= INSTRUCTIONS TO FOLLOW =
The answer is the line with "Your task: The" and every line after it to the end of the listing, retyped exactly. Pictures do not belong in it.

= INFORMATION PROVIDED =

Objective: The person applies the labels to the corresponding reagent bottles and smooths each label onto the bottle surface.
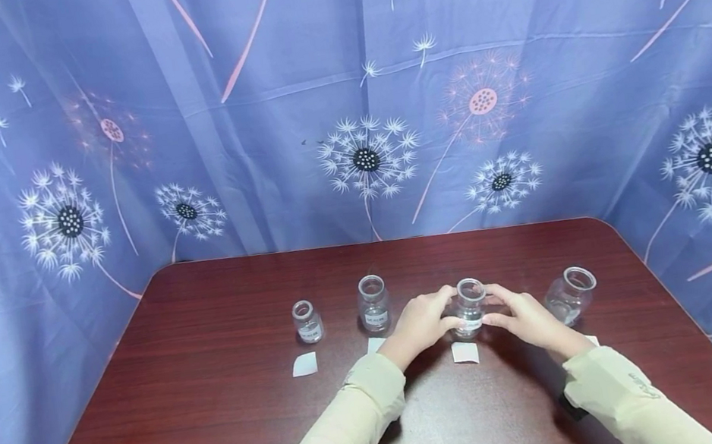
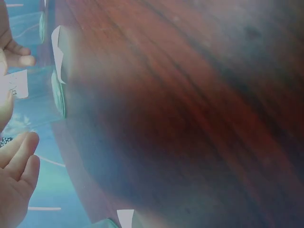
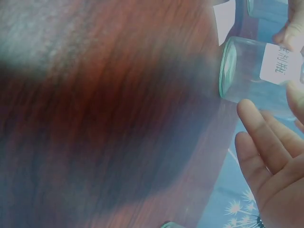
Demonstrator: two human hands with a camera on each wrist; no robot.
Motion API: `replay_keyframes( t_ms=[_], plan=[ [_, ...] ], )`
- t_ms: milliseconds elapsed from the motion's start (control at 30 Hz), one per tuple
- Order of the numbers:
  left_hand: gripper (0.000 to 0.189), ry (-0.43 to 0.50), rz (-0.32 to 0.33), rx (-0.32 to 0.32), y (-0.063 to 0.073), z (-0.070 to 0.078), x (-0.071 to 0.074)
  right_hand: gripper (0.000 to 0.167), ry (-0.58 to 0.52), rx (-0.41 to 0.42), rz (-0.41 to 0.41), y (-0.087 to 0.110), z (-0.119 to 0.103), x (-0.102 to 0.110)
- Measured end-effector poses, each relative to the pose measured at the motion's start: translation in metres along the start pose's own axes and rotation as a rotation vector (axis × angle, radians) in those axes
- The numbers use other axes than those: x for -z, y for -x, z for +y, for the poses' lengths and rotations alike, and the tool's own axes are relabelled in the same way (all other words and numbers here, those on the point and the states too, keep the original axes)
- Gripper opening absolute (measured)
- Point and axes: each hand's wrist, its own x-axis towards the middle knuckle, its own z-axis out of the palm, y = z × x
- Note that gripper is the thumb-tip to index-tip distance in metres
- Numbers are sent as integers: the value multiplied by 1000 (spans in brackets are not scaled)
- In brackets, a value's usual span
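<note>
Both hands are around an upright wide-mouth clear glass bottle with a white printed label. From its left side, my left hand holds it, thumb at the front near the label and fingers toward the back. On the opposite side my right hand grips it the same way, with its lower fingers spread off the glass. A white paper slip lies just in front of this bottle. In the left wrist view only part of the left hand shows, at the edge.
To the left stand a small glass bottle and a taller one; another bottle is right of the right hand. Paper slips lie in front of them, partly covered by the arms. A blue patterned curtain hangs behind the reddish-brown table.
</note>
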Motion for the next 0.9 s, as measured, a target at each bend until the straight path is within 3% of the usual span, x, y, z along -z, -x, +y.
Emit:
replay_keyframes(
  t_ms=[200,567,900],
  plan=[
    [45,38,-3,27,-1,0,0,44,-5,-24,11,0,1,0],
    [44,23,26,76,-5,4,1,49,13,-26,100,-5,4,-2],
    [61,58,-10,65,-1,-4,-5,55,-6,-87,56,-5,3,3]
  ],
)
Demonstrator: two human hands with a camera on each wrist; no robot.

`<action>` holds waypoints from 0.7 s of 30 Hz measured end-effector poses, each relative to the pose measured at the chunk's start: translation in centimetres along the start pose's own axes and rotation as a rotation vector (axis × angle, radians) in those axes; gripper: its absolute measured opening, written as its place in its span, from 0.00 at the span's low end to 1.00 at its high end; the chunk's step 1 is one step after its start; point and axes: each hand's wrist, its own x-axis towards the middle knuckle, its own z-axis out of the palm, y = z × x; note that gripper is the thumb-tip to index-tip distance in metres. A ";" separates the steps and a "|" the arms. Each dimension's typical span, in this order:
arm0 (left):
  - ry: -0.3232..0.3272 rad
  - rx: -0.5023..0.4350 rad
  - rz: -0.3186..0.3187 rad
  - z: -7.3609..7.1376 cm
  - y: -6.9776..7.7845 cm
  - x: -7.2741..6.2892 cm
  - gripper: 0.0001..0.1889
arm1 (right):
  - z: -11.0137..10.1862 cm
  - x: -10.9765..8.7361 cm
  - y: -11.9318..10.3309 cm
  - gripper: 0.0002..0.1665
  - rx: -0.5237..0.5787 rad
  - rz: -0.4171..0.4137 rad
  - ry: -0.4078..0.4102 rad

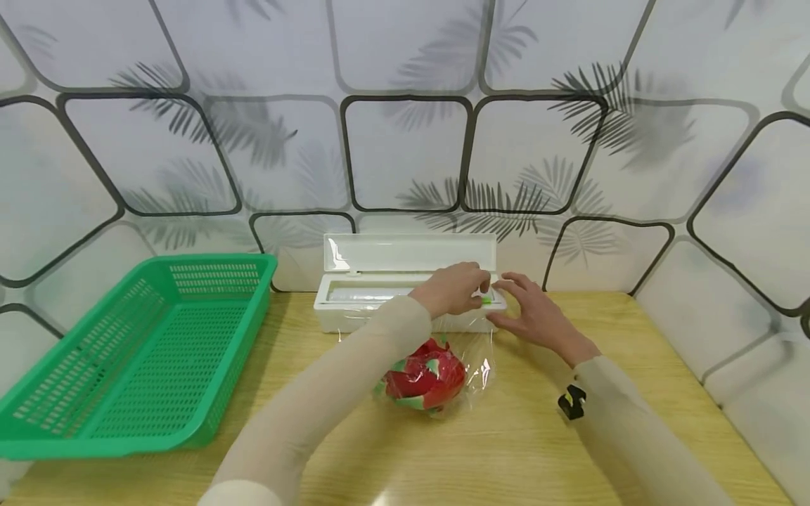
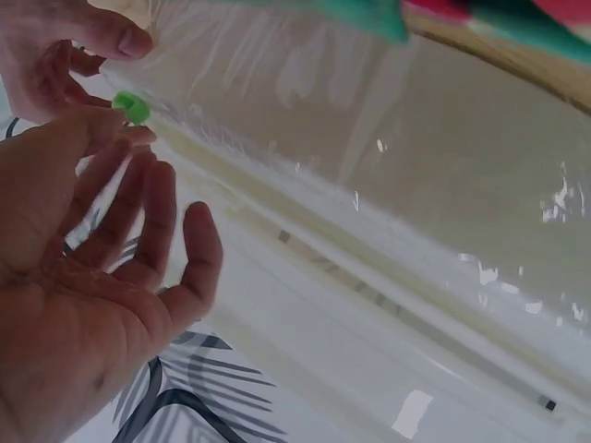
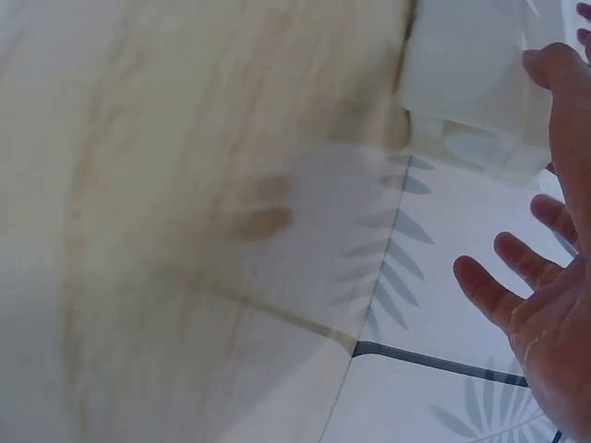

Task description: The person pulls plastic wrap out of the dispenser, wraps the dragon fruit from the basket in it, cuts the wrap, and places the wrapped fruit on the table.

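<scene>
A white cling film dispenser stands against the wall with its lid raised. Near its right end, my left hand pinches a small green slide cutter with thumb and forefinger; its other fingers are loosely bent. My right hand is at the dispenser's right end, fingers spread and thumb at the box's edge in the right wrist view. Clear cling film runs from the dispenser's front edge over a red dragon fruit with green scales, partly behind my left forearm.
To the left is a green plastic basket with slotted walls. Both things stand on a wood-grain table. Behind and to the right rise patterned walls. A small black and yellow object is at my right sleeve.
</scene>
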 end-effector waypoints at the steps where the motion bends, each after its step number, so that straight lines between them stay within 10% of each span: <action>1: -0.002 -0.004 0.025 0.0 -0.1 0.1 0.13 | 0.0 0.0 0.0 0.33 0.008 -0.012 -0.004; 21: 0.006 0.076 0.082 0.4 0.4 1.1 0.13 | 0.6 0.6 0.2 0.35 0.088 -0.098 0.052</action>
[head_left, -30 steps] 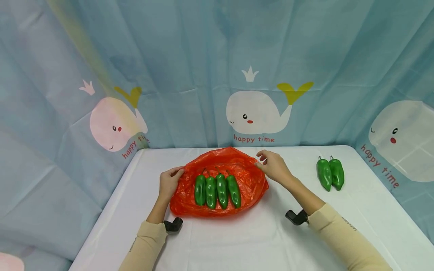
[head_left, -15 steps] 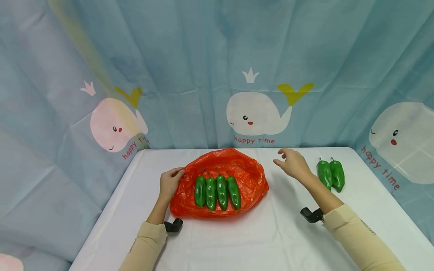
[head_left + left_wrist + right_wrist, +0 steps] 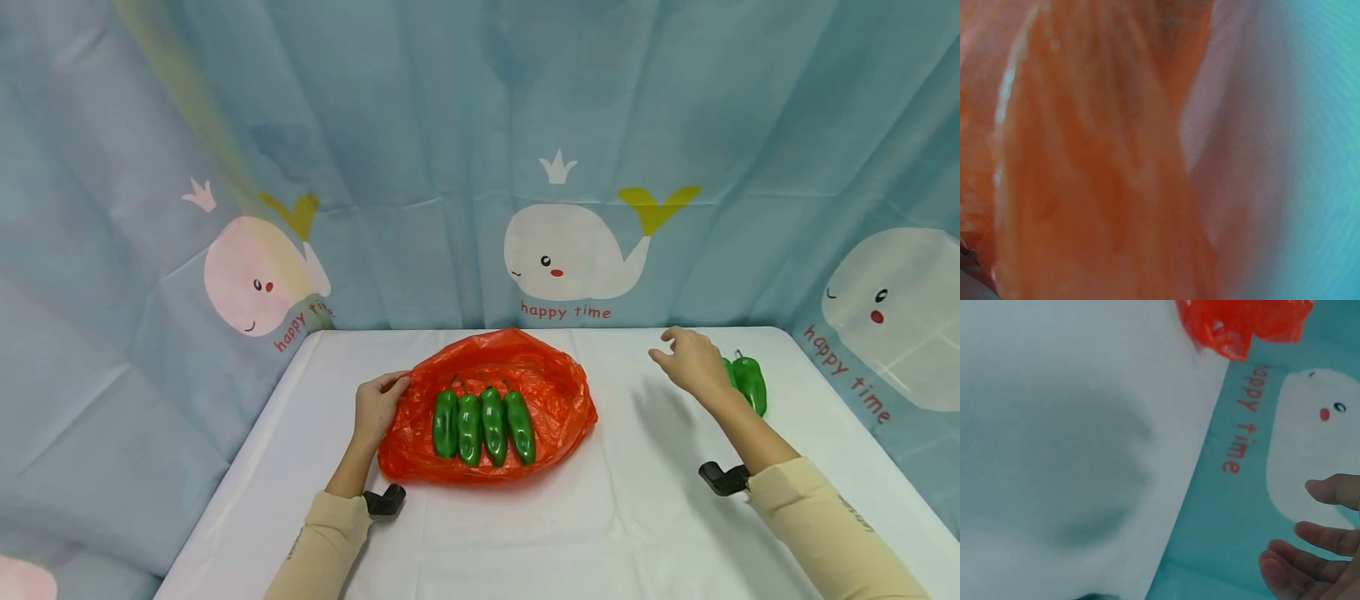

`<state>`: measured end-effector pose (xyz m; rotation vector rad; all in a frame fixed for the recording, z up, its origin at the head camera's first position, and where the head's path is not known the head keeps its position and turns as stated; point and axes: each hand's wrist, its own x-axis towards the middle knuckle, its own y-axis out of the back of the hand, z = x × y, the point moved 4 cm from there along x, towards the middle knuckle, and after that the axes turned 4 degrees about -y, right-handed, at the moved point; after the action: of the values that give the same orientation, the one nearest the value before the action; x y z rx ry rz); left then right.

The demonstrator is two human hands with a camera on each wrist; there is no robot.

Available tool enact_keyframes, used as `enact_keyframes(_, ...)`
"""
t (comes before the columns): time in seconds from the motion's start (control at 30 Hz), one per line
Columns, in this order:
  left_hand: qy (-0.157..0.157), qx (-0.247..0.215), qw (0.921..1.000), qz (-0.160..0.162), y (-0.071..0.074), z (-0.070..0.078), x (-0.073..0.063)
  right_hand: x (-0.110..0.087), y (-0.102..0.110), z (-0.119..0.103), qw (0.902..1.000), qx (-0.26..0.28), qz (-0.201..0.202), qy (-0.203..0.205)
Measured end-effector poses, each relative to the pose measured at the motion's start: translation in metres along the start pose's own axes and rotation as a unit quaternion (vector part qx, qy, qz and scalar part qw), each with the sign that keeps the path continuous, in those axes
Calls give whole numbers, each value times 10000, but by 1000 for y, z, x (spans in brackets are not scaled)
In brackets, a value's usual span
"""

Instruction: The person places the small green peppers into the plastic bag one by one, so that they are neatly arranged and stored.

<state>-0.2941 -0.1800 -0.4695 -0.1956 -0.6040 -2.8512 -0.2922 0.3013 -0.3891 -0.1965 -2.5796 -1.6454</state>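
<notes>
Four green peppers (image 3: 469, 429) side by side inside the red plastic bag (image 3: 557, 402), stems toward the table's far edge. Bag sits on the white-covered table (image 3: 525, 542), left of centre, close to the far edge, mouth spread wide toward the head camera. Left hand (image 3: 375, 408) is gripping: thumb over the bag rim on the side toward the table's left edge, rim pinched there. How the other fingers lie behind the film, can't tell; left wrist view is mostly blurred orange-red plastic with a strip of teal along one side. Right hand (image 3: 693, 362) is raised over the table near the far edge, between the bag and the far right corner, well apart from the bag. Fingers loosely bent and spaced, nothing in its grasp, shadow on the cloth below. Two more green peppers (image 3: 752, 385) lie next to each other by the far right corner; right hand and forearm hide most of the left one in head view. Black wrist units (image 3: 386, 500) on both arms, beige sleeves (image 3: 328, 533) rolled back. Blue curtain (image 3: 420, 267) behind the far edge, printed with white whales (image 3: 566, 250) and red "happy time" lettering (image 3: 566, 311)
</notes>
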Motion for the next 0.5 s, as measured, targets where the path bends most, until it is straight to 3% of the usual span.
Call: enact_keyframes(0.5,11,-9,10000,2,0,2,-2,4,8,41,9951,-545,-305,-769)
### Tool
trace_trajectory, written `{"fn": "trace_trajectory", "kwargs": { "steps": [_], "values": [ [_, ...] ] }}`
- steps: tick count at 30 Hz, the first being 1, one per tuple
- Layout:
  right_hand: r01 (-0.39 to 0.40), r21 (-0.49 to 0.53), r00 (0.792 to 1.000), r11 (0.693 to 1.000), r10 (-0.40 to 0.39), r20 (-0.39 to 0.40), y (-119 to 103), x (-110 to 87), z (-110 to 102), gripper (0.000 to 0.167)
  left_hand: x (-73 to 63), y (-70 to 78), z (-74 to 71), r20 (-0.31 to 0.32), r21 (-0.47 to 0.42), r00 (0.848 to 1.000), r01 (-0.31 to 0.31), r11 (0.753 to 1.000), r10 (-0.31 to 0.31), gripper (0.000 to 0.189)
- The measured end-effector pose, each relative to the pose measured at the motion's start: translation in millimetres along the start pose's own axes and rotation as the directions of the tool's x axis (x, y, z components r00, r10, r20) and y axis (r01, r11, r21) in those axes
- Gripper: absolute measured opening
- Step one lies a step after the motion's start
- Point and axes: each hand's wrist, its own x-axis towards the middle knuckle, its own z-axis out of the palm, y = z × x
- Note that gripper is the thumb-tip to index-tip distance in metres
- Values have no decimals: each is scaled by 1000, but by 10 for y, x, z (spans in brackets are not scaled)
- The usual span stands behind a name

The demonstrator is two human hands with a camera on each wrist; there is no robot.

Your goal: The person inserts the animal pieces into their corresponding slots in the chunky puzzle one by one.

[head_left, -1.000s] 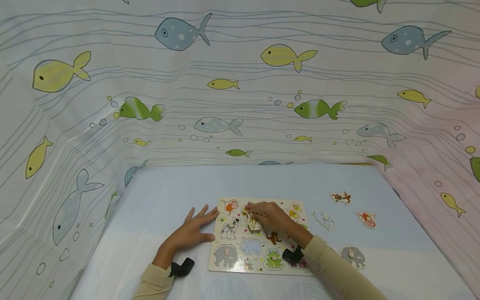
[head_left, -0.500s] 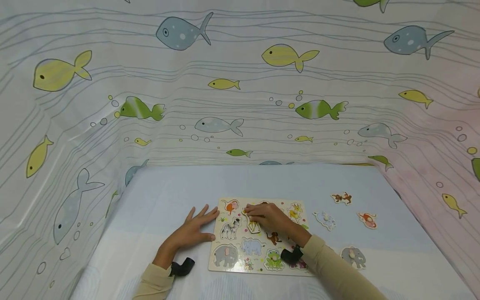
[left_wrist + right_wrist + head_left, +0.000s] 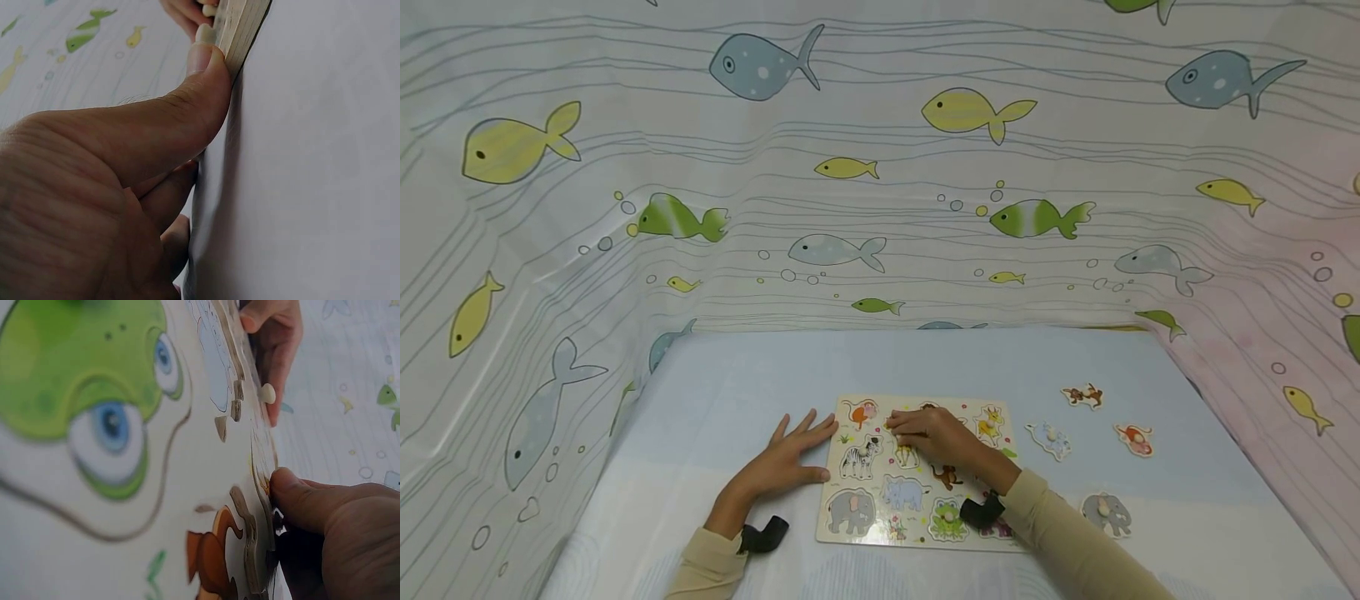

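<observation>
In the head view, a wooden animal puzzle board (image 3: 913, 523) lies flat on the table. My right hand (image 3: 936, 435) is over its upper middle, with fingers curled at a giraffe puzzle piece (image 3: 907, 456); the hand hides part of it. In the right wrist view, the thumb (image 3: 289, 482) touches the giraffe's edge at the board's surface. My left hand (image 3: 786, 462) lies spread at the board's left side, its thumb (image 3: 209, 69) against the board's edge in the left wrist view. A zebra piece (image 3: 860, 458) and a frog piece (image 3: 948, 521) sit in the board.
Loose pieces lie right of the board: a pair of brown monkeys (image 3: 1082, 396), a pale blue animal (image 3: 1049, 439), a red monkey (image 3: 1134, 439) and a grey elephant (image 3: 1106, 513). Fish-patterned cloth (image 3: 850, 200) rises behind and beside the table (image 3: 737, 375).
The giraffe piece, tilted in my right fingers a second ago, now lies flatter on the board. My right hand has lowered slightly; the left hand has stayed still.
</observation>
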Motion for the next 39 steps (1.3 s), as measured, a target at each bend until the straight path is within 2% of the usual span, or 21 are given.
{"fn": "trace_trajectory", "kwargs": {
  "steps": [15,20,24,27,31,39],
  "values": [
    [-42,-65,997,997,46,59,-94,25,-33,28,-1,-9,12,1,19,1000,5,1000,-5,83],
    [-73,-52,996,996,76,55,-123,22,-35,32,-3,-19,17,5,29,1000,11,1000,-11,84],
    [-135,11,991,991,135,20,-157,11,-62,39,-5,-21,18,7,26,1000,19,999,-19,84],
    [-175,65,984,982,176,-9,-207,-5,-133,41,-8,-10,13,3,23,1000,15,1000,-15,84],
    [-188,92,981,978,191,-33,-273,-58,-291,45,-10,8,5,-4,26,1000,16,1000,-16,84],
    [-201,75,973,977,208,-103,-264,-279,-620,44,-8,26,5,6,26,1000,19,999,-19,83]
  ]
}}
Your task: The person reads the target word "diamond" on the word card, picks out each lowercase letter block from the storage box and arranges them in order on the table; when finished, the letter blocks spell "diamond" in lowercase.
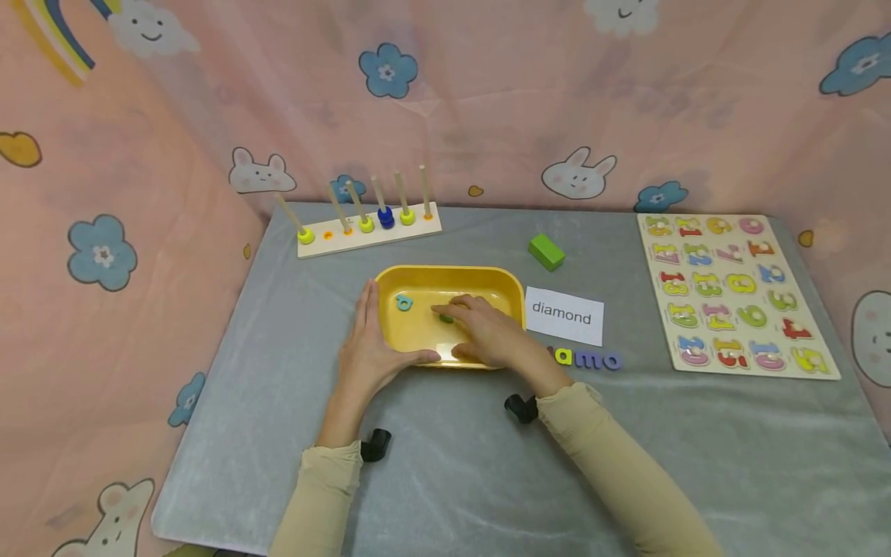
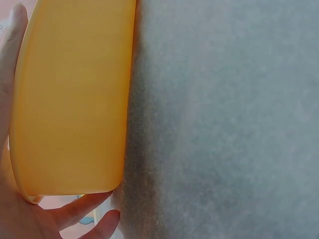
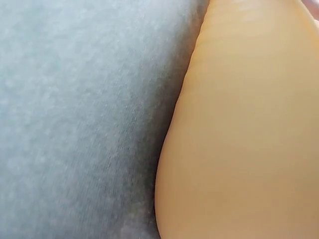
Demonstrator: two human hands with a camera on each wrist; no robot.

= RESPONSE =
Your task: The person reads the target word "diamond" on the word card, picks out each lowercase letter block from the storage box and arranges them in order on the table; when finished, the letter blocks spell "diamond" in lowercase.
Demonstrator: two human hands with a camera on each wrist; no robot.

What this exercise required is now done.